### Exercise aim
In the material below, find each line holding the string "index" and copy it.

### Source data
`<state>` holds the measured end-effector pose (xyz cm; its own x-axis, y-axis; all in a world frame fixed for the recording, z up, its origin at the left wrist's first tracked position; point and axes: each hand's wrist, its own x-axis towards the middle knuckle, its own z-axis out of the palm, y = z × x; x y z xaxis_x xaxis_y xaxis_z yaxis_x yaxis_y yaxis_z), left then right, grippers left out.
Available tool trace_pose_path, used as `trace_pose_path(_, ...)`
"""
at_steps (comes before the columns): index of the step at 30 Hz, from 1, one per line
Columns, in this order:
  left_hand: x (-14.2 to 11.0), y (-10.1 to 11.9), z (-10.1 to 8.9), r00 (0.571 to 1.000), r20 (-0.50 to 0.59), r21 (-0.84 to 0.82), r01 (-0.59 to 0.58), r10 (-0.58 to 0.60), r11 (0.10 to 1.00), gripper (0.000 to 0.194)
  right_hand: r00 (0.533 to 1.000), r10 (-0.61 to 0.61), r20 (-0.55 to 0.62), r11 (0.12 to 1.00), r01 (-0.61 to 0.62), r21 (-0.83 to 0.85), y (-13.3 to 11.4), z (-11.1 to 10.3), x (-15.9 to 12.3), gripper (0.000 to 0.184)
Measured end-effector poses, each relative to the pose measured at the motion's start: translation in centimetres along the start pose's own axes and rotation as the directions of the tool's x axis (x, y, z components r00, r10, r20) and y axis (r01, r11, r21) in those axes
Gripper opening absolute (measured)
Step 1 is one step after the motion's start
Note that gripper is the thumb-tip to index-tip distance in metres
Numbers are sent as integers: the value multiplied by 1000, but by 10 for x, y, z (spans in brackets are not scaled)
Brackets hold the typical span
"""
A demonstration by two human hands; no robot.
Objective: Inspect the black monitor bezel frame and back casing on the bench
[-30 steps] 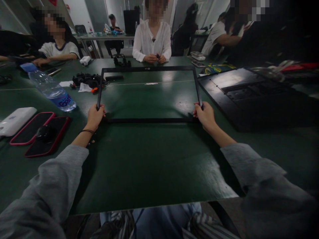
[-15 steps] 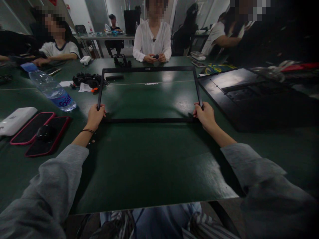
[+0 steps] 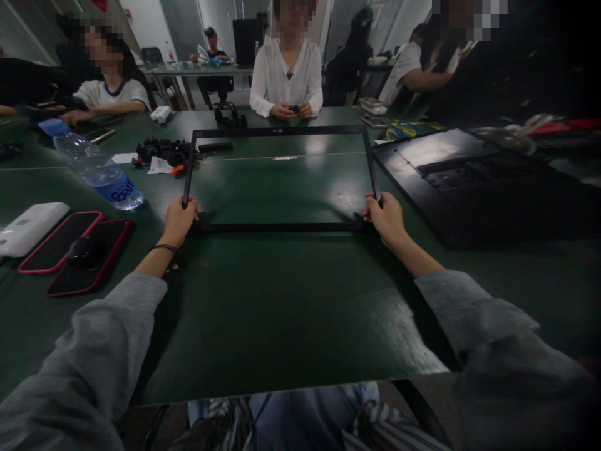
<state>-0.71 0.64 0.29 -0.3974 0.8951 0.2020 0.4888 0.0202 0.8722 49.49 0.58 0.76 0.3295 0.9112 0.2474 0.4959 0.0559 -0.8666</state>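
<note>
A thin black rectangular frame, like a screen bezel (image 3: 282,227), is held upright, tilted slightly, over the green table (image 3: 291,313). Its middle is open, and the tabletop shows through it. My left hand (image 3: 179,220) grips the lower part of its left side, thumb on the near face. At the lower right side, my right hand (image 3: 385,216) is closed round the opposite edge in the same way. Small markings show at the middle of the top bar. Whether the bottom bar touches the table, I cannot tell.
Left of me lie a tipped water bottle (image 3: 103,169), a white device (image 3: 32,228) and two red-edged phones (image 3: 89,269). A large black panel (image 3: 451,188) lies on the right. Black gear (image 3: 164,150) sits behind the frame. A person in white (image 3: 288,78) sits opposite.
</note>
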Motion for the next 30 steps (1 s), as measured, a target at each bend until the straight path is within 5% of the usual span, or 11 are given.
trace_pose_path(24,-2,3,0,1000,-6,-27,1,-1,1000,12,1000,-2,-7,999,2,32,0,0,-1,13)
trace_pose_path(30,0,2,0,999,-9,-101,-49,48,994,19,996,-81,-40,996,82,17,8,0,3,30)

### Answer to this exercise
at_steps (comes before the columns): index of the step at 30 Hz, from 1, one per line
Note that gripper is the thumb-tip to index-tip distance in metres

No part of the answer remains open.